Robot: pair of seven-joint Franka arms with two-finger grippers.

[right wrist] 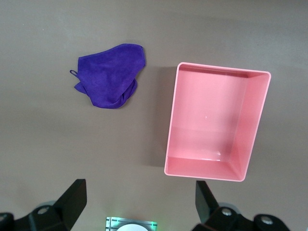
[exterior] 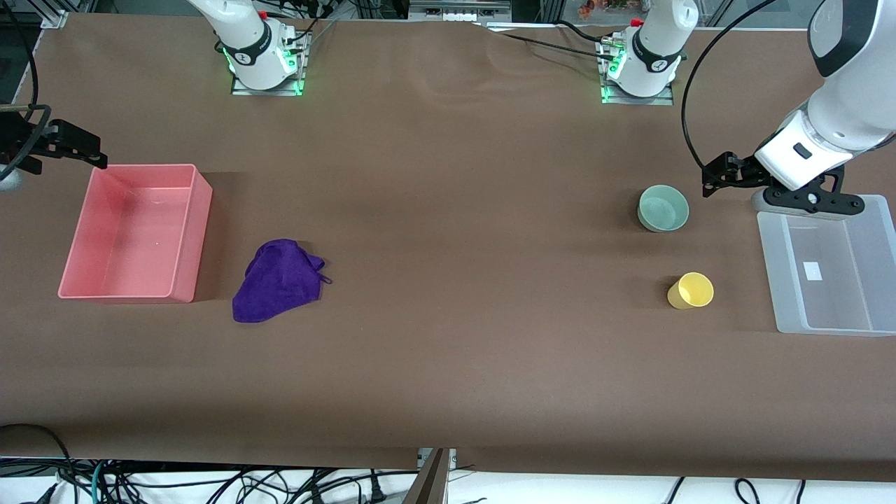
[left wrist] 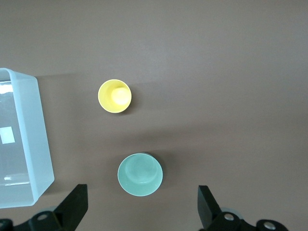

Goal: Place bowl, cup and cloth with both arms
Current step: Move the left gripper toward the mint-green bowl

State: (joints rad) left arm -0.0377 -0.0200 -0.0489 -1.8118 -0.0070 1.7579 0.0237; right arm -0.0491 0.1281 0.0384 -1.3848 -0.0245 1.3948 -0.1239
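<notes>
The mint-green bowl [exterior: 663,208] stands upright toward the left arm's end of the table. The yellow cup [exterior: 691,290] stands nearer the front camera than the bowl. The purple cloth [exterior: 280,280] lies crumpled beside the pink bin [exterior: 198,238]. My left gripper [exterior: 812,204] hangs open and empty over the clear bin's rim [exterior: 770,273]. Its wrist view shows the bowl [left wrist: 140,174] and the cup [left wrist: 114,96] below its open gripper [left wrist: 140,210]. My right gripper [exterior: 31,147] hangs over the table edge by the pink bin. Its wrist view shows it open and empty [right wrist: 138,204], with the cloth [right wrist: 109,81] below.
The pink bin [right wrist: 250,130] and the clear bin [left wrist: 41,144] both hold nothing. The right arm's base [right wrist: 129,225] shows between the right gripper's fingers. Brown table surface lies between the cloth and the bowl.
</notes>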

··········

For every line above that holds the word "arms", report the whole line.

Robot: pair of seven-joint Franka arms with two-finger grippers.
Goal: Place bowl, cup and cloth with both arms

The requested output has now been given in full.